Assignment: The output is the lines below from the one with "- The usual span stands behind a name" through the one with "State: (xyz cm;", both included, printed exactly and with no other line.

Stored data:

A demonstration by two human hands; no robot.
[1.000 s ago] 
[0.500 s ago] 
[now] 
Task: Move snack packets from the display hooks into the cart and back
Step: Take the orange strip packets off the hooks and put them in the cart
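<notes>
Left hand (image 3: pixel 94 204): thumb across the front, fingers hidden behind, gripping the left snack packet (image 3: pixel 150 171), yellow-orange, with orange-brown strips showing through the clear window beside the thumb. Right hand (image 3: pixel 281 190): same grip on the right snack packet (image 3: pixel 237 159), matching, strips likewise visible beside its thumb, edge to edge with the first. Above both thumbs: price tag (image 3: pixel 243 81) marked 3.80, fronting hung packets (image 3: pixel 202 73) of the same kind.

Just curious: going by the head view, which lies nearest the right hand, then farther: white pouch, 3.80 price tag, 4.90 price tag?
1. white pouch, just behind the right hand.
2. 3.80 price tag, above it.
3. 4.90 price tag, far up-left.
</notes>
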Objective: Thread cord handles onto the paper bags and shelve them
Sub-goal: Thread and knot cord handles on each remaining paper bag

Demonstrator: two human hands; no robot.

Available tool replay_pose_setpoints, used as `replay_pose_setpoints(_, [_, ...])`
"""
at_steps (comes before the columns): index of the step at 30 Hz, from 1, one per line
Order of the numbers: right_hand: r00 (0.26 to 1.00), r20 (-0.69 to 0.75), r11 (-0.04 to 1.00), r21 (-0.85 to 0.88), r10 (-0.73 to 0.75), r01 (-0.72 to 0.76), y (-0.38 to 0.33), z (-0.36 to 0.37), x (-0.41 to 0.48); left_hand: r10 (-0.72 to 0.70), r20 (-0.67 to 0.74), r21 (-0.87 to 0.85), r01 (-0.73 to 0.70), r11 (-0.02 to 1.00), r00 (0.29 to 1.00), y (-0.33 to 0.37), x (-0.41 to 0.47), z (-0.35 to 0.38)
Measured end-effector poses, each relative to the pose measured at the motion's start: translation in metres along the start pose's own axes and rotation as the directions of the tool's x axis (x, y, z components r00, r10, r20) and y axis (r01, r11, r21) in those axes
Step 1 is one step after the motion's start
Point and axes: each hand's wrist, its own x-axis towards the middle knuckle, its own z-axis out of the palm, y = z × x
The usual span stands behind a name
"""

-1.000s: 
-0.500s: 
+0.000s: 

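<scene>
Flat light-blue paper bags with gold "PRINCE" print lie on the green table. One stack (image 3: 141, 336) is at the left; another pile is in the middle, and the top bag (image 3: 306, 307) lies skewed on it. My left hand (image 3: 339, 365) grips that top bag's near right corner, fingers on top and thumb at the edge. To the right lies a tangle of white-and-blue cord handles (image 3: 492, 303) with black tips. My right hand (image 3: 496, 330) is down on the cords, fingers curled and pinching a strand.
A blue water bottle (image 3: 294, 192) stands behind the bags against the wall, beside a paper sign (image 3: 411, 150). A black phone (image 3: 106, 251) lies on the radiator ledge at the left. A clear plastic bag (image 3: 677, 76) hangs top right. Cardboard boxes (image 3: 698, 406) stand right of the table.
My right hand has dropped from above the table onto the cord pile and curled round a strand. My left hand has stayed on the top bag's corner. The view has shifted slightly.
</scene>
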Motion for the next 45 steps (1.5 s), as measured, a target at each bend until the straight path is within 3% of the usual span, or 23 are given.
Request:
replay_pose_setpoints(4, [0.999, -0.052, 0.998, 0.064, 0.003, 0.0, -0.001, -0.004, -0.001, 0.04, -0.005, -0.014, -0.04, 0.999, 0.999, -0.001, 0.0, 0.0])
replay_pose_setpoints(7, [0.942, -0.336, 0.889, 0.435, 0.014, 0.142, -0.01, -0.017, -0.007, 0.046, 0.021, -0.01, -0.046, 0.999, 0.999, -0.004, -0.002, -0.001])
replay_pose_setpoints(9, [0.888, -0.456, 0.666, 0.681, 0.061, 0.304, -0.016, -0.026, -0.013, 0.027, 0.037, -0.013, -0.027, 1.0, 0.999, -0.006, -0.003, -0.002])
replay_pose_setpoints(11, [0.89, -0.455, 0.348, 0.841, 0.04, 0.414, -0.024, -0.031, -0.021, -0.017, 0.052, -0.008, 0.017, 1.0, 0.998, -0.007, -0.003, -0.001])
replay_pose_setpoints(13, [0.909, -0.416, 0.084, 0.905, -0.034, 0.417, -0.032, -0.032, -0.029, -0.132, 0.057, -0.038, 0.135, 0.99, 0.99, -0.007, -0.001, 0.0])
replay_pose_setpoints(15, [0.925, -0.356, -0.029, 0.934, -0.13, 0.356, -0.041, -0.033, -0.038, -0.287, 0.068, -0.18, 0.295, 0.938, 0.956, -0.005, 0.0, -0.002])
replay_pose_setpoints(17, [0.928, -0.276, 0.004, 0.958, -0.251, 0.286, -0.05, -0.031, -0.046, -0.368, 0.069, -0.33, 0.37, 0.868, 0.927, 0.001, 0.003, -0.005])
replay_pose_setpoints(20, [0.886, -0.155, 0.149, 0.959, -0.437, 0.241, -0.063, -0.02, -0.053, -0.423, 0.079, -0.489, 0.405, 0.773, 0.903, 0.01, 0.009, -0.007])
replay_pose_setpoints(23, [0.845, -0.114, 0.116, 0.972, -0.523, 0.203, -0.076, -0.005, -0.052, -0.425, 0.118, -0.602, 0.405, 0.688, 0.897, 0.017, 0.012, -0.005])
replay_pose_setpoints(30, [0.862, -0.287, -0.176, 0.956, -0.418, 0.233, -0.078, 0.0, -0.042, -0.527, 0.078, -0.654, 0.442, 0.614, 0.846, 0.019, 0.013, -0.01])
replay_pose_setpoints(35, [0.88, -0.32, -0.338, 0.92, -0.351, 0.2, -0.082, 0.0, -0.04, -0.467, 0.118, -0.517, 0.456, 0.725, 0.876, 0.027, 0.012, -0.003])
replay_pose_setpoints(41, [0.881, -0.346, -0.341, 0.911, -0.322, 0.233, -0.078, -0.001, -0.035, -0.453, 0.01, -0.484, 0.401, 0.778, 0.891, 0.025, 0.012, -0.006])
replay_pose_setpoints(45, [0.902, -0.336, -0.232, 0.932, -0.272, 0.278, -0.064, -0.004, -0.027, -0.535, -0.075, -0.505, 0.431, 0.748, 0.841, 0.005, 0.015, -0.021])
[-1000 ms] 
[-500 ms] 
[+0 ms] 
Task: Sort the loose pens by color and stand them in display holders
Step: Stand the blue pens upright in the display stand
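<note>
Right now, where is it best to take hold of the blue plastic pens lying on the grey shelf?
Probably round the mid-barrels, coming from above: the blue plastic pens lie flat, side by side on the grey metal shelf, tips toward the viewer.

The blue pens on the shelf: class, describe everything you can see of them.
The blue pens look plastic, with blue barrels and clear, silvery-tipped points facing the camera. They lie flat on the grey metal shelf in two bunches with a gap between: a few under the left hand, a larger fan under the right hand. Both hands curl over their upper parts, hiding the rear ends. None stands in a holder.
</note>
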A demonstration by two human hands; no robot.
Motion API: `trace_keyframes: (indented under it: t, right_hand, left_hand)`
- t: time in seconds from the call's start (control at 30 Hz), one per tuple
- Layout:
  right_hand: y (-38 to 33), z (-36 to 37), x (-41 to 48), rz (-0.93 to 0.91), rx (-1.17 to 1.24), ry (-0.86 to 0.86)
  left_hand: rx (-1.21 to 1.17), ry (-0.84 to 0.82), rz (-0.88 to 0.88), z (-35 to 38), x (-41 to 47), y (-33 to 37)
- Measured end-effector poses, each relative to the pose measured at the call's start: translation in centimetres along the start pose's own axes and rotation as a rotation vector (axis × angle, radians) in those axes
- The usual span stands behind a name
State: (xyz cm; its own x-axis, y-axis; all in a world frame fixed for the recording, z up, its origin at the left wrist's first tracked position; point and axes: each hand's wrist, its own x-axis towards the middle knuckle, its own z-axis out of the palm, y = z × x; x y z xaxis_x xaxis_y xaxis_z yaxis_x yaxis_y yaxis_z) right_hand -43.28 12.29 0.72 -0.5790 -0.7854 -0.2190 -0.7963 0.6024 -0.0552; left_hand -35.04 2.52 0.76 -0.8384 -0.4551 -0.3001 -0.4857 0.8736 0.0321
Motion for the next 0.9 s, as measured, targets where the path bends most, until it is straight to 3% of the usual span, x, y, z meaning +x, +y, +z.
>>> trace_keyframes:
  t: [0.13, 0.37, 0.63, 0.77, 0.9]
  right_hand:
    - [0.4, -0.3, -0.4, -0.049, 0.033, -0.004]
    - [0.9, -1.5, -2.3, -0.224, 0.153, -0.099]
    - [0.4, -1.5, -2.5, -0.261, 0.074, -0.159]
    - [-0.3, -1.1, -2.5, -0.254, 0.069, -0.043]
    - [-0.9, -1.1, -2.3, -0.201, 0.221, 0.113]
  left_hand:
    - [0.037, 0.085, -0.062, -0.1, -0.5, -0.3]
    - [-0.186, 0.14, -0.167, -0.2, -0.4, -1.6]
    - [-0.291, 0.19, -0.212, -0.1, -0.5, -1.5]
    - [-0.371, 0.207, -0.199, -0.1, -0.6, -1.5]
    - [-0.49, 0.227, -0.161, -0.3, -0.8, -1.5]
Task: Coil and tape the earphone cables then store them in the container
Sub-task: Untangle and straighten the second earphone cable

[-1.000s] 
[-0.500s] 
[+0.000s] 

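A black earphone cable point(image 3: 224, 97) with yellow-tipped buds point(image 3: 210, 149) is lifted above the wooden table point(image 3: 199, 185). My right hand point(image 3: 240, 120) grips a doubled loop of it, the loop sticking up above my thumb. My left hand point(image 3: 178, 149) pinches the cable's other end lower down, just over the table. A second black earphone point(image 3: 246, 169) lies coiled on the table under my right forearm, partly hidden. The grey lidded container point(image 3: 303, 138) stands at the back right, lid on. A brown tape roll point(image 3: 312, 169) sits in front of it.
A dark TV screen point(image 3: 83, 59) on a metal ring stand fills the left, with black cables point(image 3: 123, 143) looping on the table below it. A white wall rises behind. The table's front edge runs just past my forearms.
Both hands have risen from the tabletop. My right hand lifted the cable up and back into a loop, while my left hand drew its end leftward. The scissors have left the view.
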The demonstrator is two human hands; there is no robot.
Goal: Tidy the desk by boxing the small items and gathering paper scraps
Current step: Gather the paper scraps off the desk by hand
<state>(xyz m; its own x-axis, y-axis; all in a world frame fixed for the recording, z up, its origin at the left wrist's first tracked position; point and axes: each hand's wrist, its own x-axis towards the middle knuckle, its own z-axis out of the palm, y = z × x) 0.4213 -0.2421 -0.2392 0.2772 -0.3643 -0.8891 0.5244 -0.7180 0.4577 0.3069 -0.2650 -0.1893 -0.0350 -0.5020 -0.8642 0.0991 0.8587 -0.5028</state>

Problem solution:
- The usual span stands behind a name
State: (xyz cm; its own x-axis, y-axis; all in a world frame fixed for the recording, z up, its origin at the left wrist's first tracked position; point and axes: each hand's wrist, its own x-axis towards the middle knuckle, its own z-axis out of the palm, y = z × x; x y z xaxis_x xaxis_y xaxis_z yaxis_x yaxis_y yaxis_z) right_hand -43.28 12.29 0.72 -0.5790 -0.7854 -0.2190 -0.7963 0.6024 -0.0552; left_hand -35.04 2.52 0.76 -0.8384 -0.4551 -0.3001 -0.4857 0.8736 0.0321

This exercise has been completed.